What is being asked:
Pick every line out of the entries below that has the string "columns", and copy it.

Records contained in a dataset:
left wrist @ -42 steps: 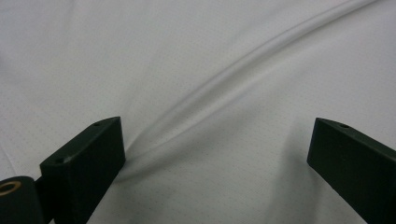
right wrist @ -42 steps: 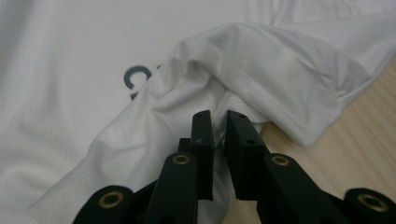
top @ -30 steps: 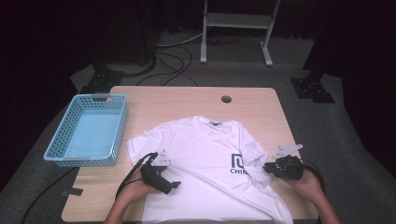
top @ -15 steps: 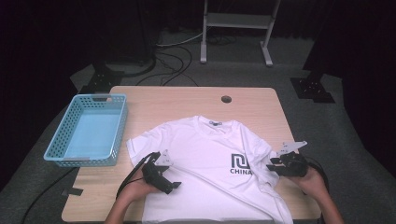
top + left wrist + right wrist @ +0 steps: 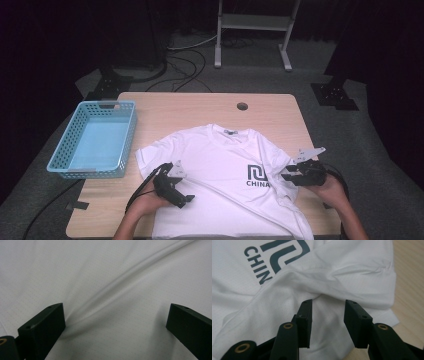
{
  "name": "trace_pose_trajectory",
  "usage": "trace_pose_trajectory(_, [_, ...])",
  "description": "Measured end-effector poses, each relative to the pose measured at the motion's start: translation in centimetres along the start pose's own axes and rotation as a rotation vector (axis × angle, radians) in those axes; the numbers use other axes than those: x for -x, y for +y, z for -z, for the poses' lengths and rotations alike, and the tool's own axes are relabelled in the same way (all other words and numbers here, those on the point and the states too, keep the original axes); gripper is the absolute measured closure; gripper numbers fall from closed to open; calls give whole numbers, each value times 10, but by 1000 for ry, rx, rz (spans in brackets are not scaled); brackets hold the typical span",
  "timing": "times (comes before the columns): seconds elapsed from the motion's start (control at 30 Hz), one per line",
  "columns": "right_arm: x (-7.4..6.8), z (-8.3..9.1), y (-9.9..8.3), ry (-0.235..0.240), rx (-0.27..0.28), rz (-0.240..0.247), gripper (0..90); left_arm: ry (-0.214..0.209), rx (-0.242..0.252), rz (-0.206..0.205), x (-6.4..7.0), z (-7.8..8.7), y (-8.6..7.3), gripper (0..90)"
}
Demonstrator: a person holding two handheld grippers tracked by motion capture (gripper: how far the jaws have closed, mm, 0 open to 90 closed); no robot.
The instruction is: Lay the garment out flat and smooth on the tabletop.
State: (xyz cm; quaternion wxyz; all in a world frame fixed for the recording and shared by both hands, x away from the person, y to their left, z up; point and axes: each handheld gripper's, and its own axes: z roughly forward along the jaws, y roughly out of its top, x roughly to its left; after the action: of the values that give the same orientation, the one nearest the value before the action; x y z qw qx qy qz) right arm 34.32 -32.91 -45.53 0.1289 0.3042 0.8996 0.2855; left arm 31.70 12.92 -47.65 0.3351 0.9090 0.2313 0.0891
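a white t-shirt [image 5: 225,175] is spread front-up across the near half of the wooden table [image 5: 200,107], its collar turned toward the far edge and its hem reaching the near edge. a dark logo [image 5: 257,176] with lettering is printed on the chest, toward the right side. a long raised fold [image 5: 130,280] is seen running diagonally across the cloth from the lower left toward the right hem.

the left gripper [image 5: 176,194] is held low over the shirt's lower left part, near the left sleeve. in the left gripper view its 2 jaws are spread wide, with the start of the fold lying between them and nothing pinched.

the right gripper [image 5: 295,173] is held at the shirt's right sleeve, just beside the logo. in the right gripper view [image 5: 327,322] its 2 jaws are parted with a moderate gap, bunched white cloth is seen between and under them, and no cloth is clamped. whether the tips touch the fabric cannot be told.

a light blue basket [image 5: 65,150] is set on the table's left side, well apart from the shirt. a round hole [image 5: 242,106] is seen near the table's far edge.
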Motion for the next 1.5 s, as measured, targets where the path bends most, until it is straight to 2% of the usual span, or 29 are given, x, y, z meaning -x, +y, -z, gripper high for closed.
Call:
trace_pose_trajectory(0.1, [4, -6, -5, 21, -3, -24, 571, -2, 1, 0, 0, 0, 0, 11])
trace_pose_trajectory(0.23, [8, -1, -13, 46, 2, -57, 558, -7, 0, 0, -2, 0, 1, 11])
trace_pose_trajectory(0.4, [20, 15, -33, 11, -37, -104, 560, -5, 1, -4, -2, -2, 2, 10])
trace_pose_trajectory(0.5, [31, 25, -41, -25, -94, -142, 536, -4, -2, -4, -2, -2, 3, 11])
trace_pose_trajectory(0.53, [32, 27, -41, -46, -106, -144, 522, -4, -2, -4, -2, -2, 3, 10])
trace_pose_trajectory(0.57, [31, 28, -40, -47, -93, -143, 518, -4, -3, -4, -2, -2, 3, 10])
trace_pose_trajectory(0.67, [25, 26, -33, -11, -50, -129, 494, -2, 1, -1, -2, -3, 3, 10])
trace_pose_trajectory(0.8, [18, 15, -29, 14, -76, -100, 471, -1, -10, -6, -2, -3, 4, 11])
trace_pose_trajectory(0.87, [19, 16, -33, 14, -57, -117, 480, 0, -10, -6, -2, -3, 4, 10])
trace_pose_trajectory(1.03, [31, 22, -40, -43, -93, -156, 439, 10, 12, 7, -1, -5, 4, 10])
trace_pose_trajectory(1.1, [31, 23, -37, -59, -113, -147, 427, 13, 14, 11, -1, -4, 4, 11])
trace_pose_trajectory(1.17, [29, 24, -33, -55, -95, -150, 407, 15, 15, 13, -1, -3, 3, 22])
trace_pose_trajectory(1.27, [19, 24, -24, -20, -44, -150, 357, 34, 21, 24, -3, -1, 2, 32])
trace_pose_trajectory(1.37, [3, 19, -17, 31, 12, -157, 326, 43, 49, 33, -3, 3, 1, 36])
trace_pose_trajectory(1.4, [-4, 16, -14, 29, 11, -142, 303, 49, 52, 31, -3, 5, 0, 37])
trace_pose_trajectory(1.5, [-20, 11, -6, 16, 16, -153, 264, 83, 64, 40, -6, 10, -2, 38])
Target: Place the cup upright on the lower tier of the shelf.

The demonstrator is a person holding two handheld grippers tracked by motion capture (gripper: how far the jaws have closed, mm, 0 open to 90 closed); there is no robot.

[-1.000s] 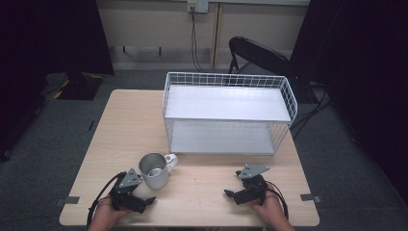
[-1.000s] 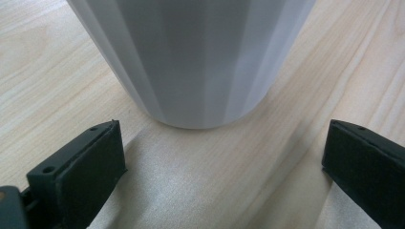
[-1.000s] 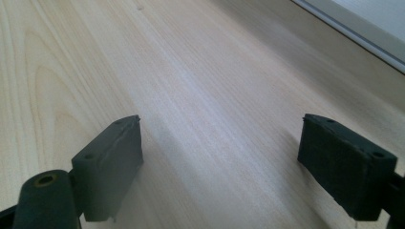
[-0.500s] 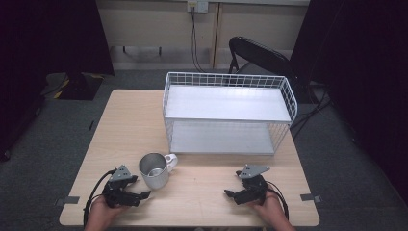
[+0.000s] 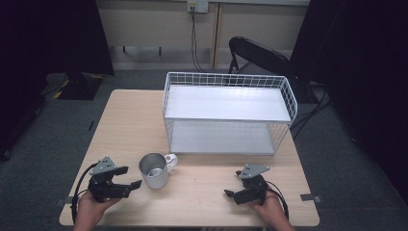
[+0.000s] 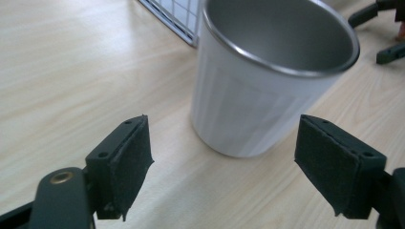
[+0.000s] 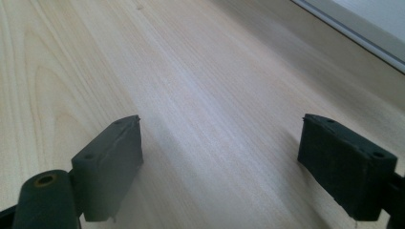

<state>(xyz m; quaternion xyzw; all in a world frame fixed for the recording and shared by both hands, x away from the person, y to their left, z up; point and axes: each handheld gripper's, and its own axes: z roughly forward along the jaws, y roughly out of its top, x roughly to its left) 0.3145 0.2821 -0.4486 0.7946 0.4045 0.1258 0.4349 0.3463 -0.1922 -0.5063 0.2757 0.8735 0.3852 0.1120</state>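
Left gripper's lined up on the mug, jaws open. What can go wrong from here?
1. The mug sits off-centre toward the right pad of the left gripper; closing now may shove or tip it rather than clamp it.
2. The smooth, tapered steel wall may slip between the pads.
3. The handle points at the wire rack, which is close; a careless lift may snag it.

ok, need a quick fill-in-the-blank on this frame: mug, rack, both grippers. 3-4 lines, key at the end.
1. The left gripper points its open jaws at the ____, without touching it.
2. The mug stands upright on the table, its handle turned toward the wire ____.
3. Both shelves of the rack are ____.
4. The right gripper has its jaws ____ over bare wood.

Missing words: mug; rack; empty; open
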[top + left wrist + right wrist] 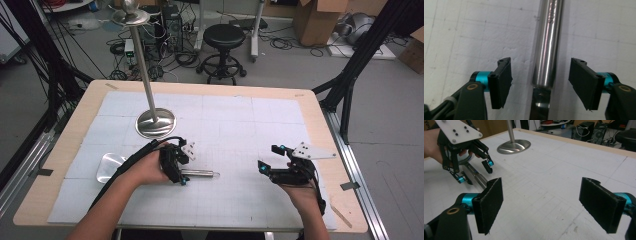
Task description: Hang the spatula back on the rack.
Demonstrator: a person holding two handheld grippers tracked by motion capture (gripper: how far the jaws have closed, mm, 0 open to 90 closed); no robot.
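Observation:
A metal utensil lies flat on the white mat [235, 130], with a round steel handle [202, 174] and a flat shiny blade [110, 166] pointing left. My left gripper [184, 171] hangs over the handle near its blade end, open. In the left gripper view the handle [547, 50] runs up between the two jaws with a gap on each side, and its flat neck [540, 105] is at the bottom. My right gripper [269, 158] is open and holds nothing, well to the right of the handle's tip. From the right gripper [544, 205] view, the left gripper [476, 173] straddles the handle [477, 178].
A steel stand with a round base [156, 122] and a tall pole [142, 65] rises at the back left of the mat. Beyond the table are a black stool [223, 37], cables and cardboard boxes [315, 20]. Black frame struts [350, 75] flank the table.

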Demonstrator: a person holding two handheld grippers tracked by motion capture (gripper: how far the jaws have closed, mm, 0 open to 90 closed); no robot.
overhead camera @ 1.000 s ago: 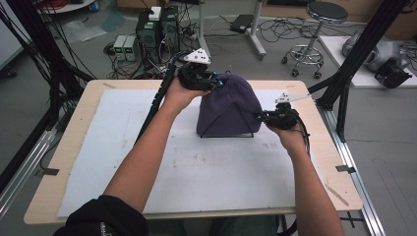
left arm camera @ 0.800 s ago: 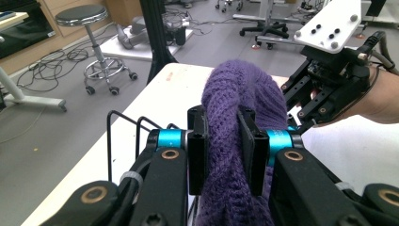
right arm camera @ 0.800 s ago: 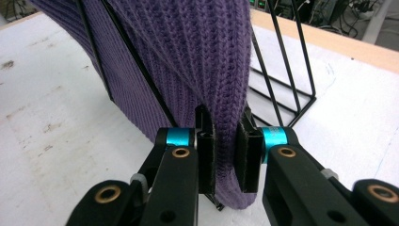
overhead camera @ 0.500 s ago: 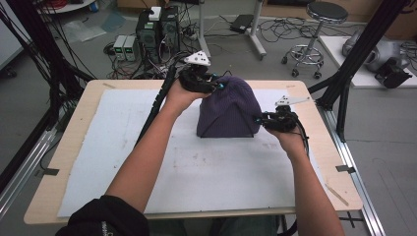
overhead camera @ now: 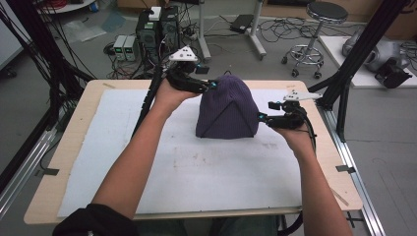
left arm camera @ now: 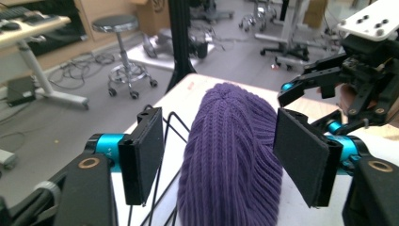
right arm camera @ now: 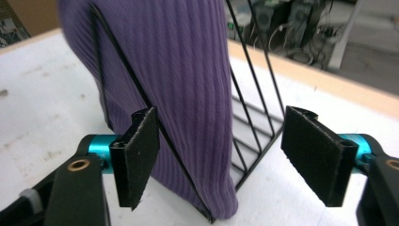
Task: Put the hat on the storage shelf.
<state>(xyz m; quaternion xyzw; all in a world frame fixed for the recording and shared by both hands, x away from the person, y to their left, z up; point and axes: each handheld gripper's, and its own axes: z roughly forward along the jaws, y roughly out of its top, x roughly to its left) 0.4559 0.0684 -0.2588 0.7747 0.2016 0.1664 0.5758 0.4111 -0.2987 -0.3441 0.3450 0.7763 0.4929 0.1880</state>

Answer to this task:
  "timing": "times (comes before the columns): seconds elapsed from the motion's start (control at 30 Hz), one per line",
  "columns": "right_arm: x (-7.4..6.8), z (-8.3..9.1), y (-9.9..8.3), ry (-0.235..0.240), rx (-0.27..0.28), rz (-0.240..0.247), gripper (0..90); left_arm: ry (-0.214..0.209), rx (-0.242..0.252), rz (-0.206..0.205), x (-6.4..7.0), z (-7.8..8.7), y (-8.6..7.3), gripper (0..90)"

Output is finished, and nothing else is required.